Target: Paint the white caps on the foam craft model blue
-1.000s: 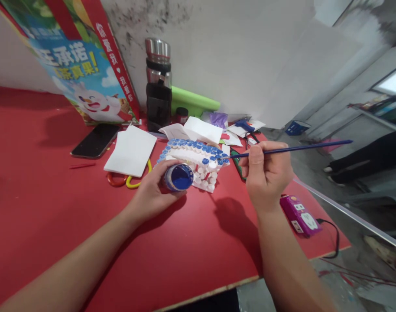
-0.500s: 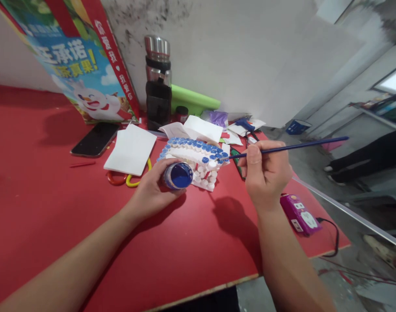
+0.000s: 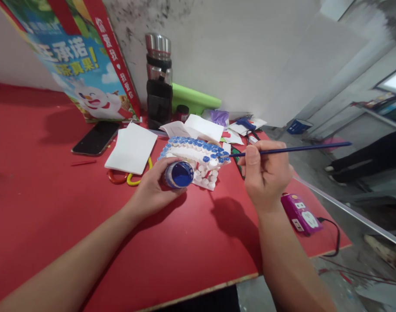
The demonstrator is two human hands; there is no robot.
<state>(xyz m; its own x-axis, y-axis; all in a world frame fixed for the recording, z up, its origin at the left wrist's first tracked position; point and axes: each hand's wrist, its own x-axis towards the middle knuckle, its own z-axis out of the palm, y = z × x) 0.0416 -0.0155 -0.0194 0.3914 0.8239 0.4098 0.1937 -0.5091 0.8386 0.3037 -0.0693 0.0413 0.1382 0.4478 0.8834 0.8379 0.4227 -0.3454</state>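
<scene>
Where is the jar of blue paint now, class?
In the head view, the jar is left of centre, in the grip of the left hand, on the near side of the blue-and-white model.

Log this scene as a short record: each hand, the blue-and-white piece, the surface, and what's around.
Left hand: holds open paint jar, blue inside
Right hand: holds blue paintbrush, tip at right end of craft piece
Colours: craft piece white, many discs blue-topped
Surface: red table
Nearby: white paper, phone, bottle, purple box
</scene>
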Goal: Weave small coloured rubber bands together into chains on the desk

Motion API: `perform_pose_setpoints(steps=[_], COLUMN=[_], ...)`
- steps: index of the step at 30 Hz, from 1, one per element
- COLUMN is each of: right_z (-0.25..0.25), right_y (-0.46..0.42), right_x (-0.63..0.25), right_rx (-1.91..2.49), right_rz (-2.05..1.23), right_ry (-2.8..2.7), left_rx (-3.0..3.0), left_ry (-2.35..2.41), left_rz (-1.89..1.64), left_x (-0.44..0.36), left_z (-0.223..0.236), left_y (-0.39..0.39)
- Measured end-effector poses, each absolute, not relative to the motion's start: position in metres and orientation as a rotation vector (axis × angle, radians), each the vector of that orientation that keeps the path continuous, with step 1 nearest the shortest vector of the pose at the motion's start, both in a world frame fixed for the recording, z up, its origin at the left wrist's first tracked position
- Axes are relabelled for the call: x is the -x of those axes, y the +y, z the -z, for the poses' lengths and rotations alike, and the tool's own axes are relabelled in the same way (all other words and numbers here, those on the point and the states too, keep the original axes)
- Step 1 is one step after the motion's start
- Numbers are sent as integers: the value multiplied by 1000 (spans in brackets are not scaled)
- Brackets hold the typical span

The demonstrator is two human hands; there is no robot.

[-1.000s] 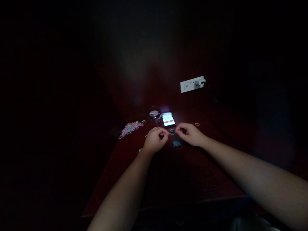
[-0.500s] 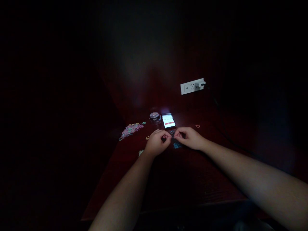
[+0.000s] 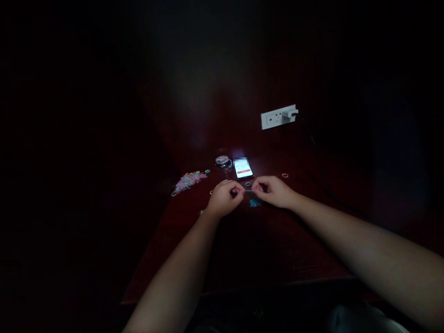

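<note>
At the middle of a dark red, glossy tabletop (image 3: 263, 249), the left hand (image 3: 225, 199) and the right hand (image 3: 272, 191) face each other across a narrow gap. In each, thumb and forefinger are pressed together, apparently clamped on opposite ends of a thin, pale strand (image 3: 248, 190), perhaps a small elastic band, which spans the gap nearly level and looks taut; the pinched ends are hidden. The step in hand is judged to be a stretching of this strand between two pinches. The next move would call for a secure grip on both sides and a small, even pull, since a slipping end could spring away in the dim light.

Just beyond the strand lies a small grey ring (image 3: 248, 184); just nearer the person, a little heap of blue bands (image 3: 255, 203). Both lie close to the fingertips, so a low sweep could disturb them. A lit, dark-edged smartphone (image 3: 243, 170) and a clear, round, lidded jar (image 3: 223, 163) limit movement away from the person. A pink-and-green heap of small bands (image 3: 189, 181) lies near the left edge (image 3: 148, 247); an orange-pink ring (image 3: 285, 175) lies beyond the right wrist. The widest visible room extends between the forearms towards the front edge (image 3: 277, 283), which both forearms cross.
</note>
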State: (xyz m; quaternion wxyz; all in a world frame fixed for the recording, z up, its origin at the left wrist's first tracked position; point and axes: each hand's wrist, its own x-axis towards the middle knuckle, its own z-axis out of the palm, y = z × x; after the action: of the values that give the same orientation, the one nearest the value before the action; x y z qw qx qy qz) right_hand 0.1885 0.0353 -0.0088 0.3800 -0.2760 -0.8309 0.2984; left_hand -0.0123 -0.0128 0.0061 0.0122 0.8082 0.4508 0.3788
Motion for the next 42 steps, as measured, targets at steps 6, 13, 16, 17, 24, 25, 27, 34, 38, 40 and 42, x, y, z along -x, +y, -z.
perform_pose_setpoints(steps=[6,13,16,17,24,25,27,34,38,40,42], right_z=[6,6,5,5,6,7,9,10,8,7,8], right_y=[33,31,30,30,34,36,39,39,37,37,37], right_x=[-189,-188,-188,-189,-193,-193,-193,-193,-193,-193,-193], right_rx=[687,675,665,661,625,628,631,651,662,664,668], right_rz=[-757,-759,-761,-758,-690,-684,-680,-669,-642,-640,-641], right_ry=[-2130,-2151,-2140,-2135,-2051,-2051,-2066,-2075,-2075,-2076,-2077], left_rx=[-2519,-2492,-2450,-2430,-2216,-2185,-2137,-2034,-2030,-2014,-1989], left_ry=[1408,1402,1441,1455,1386,1386,1396,1423,1435,1449,1462], left_rz=[-1142,-1131,-1157,-1153,-799,-749,-681,-596,-591,-569,-541], left_x=[14,19,24,26,51,54,60,66,70,72,75], left_z=[-6,-6,-6,-7,-10,-10,-12,-15,-12,-10,-8], left_y=[-12,-9,-7,-7,-10,-10,-11,-12,-9,-8,-7])
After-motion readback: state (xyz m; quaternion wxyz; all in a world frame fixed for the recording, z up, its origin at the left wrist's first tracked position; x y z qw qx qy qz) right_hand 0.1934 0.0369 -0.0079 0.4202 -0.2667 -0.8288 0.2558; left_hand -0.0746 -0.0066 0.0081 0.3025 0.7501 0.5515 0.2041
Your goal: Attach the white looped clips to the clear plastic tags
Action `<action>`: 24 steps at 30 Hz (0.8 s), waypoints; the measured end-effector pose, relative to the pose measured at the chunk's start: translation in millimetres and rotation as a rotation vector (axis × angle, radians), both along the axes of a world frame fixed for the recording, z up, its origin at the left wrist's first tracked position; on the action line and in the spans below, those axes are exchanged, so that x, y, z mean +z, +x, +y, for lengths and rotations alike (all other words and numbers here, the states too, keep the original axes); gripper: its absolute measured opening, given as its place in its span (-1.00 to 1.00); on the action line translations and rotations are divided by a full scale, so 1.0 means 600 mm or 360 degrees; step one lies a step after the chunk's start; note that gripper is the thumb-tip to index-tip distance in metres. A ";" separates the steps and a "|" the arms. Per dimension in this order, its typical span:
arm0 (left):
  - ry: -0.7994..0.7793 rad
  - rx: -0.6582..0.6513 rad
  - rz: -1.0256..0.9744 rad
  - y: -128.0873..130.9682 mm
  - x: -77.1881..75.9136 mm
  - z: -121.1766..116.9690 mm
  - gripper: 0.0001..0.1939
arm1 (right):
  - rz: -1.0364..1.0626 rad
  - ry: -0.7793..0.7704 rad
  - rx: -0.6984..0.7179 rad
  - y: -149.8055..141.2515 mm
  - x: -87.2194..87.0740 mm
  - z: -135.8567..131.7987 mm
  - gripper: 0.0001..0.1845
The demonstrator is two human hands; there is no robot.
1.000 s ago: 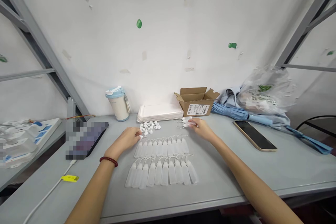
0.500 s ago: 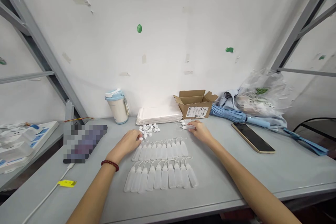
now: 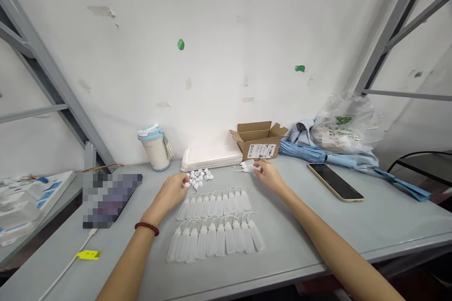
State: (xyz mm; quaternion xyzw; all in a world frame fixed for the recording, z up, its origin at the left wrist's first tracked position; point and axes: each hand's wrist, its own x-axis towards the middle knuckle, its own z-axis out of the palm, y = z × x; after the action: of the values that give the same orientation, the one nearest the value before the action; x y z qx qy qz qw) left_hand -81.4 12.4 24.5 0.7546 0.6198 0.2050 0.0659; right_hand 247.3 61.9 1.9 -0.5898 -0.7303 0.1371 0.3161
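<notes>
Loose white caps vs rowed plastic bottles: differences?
The white caps are small; the plastic bottles are long and slim. The caps look solid white; the bottles, translucent. The caps lie loosely piled; the bottles lie in two rows. Both rest on the gray table.

Ten translucent bottles [image 3: 211,241] are lying in the front row, and about ten more are lying in the rear row. White caps [image 3: 197,180] are overlapping in one pile, preventing an exact count. One tumbler [image 3: 157,151], one carton [image 3: 257,142] and one plastic bag [image 3: 344,131] are standing behind.
</notes>
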 end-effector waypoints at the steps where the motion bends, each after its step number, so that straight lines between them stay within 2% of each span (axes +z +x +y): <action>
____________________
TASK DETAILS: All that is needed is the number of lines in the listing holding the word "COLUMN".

ANSWER SECTION: 2